Frank Ch. Eigler [Wed, 27 Jun 2018 01:16:27 +0000 (21:16 -0400)]
rhbz1595178: add some inter-subrpm cross-version Conflicts:
Some files (e.g. some man pages, some localization) shared between
subrpms make it impossible to upgrade only some subrpms across
versions, due to file conflicts. We now add some Conflicts: so as to
prevent concurrent installation of different versions of some subrpms.
Frank Ch. Eigler [Mon, 25 Jun 2018 16:34:43 +0000 (12:34 -0400)]
PR23160,PR14690: 32-on-64 bit fixes
After reported crashes with the syscalls.* test cases, found that
32-on-64 bits were b0rked, because pt_regs* addresses were being
truncated and yet later dereferenced in kernel space.
To simplify analysis, added a pt_regs *sregs to the common probe
context, which signifies 'syscall mode' register dumps. This is
different from normal kregs (kernel-space, normal abi, 64-bit-only)
and uregs (user-space, normal abi, either 32- or 64-bit), and needs
custom processing in _stp_syscall_nr and especially _stp_arg2.
The sregs-setter embedded-C function __set_syscall_pt_regs(r)
needs to be private/tapset-guru, but we lack proper /* markup */
for that particular mode. So that function currently needs to
be replicated as private inside each sysc_* file, ugh.
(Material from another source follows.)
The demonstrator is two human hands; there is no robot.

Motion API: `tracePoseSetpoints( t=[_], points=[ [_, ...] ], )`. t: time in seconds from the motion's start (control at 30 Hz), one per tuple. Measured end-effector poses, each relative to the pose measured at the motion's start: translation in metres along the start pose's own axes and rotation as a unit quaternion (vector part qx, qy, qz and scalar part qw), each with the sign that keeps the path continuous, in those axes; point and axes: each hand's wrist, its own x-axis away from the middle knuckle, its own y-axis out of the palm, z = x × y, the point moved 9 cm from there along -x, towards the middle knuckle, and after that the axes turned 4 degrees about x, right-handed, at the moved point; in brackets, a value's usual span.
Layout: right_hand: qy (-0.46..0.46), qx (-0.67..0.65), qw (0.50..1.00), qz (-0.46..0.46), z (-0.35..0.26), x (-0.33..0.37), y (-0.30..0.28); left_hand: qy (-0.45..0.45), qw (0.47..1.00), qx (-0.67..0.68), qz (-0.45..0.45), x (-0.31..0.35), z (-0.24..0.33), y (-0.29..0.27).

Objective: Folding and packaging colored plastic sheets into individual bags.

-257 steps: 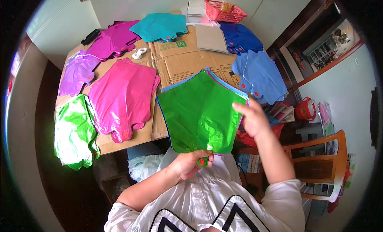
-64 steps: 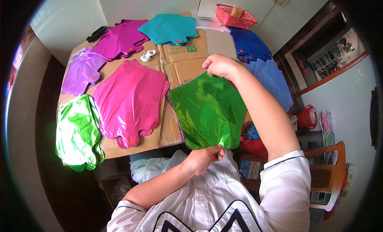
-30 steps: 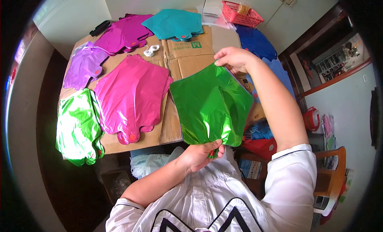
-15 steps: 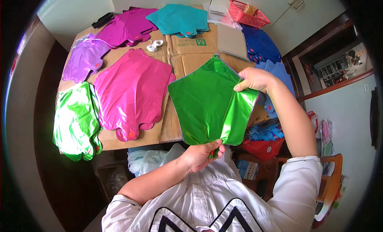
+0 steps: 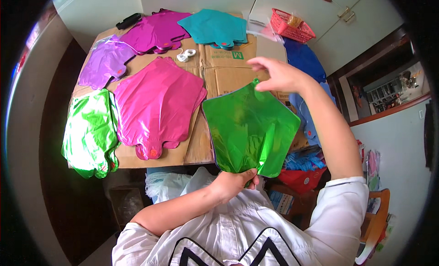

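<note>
A flat, uninflated green foil balloon (image 5: 251, 124), star-like in outline with a purple edge behind it, hangs over the table's front edge. My left hand (image 5: 235, 183) pinches its gathered bottom end between thumb and fingers. Over the balloon's top point, my right hand (image 5: 281, 76) is open, thumb and fingers apart; whether the thumb touches the foil I cannot tell. Left of it lies a pile of pink foil balloons (image 5: 157, 106). Beyond that, at the left edge, are bright green foil balloons (image 5: 89, 131).
Cardboard (image 5: 215, 62) covers the table. Around its rim lie lilac (image 5: 104, 60), magenta (image 5: 153, 30), teal (image 5: 212, 27) and blue balloon piles (image 5: 304, 60). A white ring-shaped item (image 5: 185, 54) sits mid-table. A pink basket (image 5: 290, 26) stands at the back right; a wooden chair (image 5: 377, 215) is lower right.
My right hand has let go of the balloon's right edge and moved up and left to its top point. The left hand keeps its pinch; the balloon sits slightly lower in view.
</note>
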Motion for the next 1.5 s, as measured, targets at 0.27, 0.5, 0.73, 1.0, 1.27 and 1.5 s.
tracePoseSetpoints(
  t=[0.27,0.5,0.73,1.0,1.27,1.5],
  points=[
    [0.063,-0.043,0.924,-0.374,-0.044,-0.058,0.081,0.047,0.993,-0.105,-0.026,0.002,0.023,0.015],
    [0.060,-0.119,0.892,-0.432,-0.065,-0.053,0.089,0.073,0.984,-0.148,-0.062,0.005,0.037,0.020],
    [0.002,-0.063,0.896,-0.440,-0.076,-0.060,0.097,0.057,0.993,-0.090,-0.058,-0.002,0.024,0.014],
    [-0.148,0.126,0.934,-0.298,-0.110,-0.062,0.097,-0.120,0.956,0.266,-0.029,-0.010,-0.043,0.001],
    [-0.251,0.179,0.944,-0.115,-0.124,-0.049,0.061,-0.104,0.926,0.364,-0.021,-0.021,-0.028,0.003],
    [-0.349,0.208,0.914,-0.007,-0.126,-0.009,0.049,-0.117,0.913,0.391,-0.019,-0.020,-0.029,0.004]
  ],
)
Not
for long though.
After this patch, while this doesn't quite pass, but the read
parts look good:
sudo make installcheck RUNTESTFLAGS=nd_syscall.exp\ syscall.exp CHECK_ONLY="readwrite"
William Cohen [Thu, 21 Jun 2018 18:06:26 +0000 (14:06 -0400)]
Clean up the exporter.py formatting with autopep8
The formatting in exporter.py did not follow the PEP8 style guide and
pylint would complain about a lot of minor formatting issues. Ran
exporter.py through autopep8 to eliminate those warnings.
William Cohen [Wed, 20 Jun 2018 20:35:03 +0000 (16:35 -0400)]
Use equivalent non-dwarf probe points for example scripts
The dwarf-based kernel.function probes require the installation of
kernel-debuginfo. The examples can be just as easily implemented with
the non-dwarf kprobe.function probes and eliminate the need to install
kernel-debuginfo.
Frank Ch. Eigler [Wed, 20 Jun 2018 18:00:15 +0000 (14:00 -0400)]
tapset: introduce tapset/linux/aux2_syscalls.stp for leaf embedded-c functions
The _stp_syscall_nr embedded-C function may well be needed from the
tracepoint-flavoured syscall probe aliases. For this, it would be
undesirable to necessarily drag in all of the material in
aux_syscalls.stp. So split out a new little aux2_syscall.stp with
just the basics that minimal nd2_syscall or tp_syscall jobs might
need.
Frank Ch. Eigler [Mon, 18 Jun 2018 18:57:21 +0000 (14:57 -0400)]
PR23160,PR14690: uregs setter macro for use from kernel context
When a syscall interjection mechanism gives us a pt_regs*
structure for the syscall parameters/context, we can pretend
as though it were a user-space probe.
Frank Ch. Eigler [Sat, 16 Jun 2018 08:36:00 +0000 (04:36 -0400)]
pass2 elaboration: tweak diagnostics
While debugging 4.17-style syscalls, it was tricky to figure out the
probe derivation process while it was underway, with nested aliases
and optional/sufficient probe points. Tweak verbosity numbers and
messages to give a good overview at the --vp 02 level.
While in the vicinity, introduced a session
suppress_costly_diagnostics counter, which is used to suppress
levenshtein suggestions for optional/sufficient probe points.
These probe points are expected to fail, and no messages will
be printed for them anyway, so the levenshtein stuff was a pure
waste. stap -p2 run time time for scripts like
David Smith [Thu, 14 Jun 2018 18:18:24 +0000 (13:18 -0500)]
No longer run the http server as 'root'.
* httpd/backends.cxx (container_backend::generate_module): Handle python
versions correctly. Add "sudo" to all "buildah" command lines.
* httpd/main.cxx (main): Make sure we're not running as root.
* testsuite/lib/systemtap.exp (systemtap_check_users): Check for the
'stap-server' user.
* testsuite/lib/http_server.exp: Start the http server as the
'stap-server' user, not root.
* configure.ac: Add defines to determine if python 2 and python 3 exist on
the system.
* httpd/Makefile.am: Installs sudoers rule file.
* configure: Regenerated.
* config.in: Ditto.
* httpd/Makefile.in: Ditto.
* util.cxx (get_distro_info): Fixed bug where the version number and
release number got combined.
* httpd/stap-server.sudoers: New file.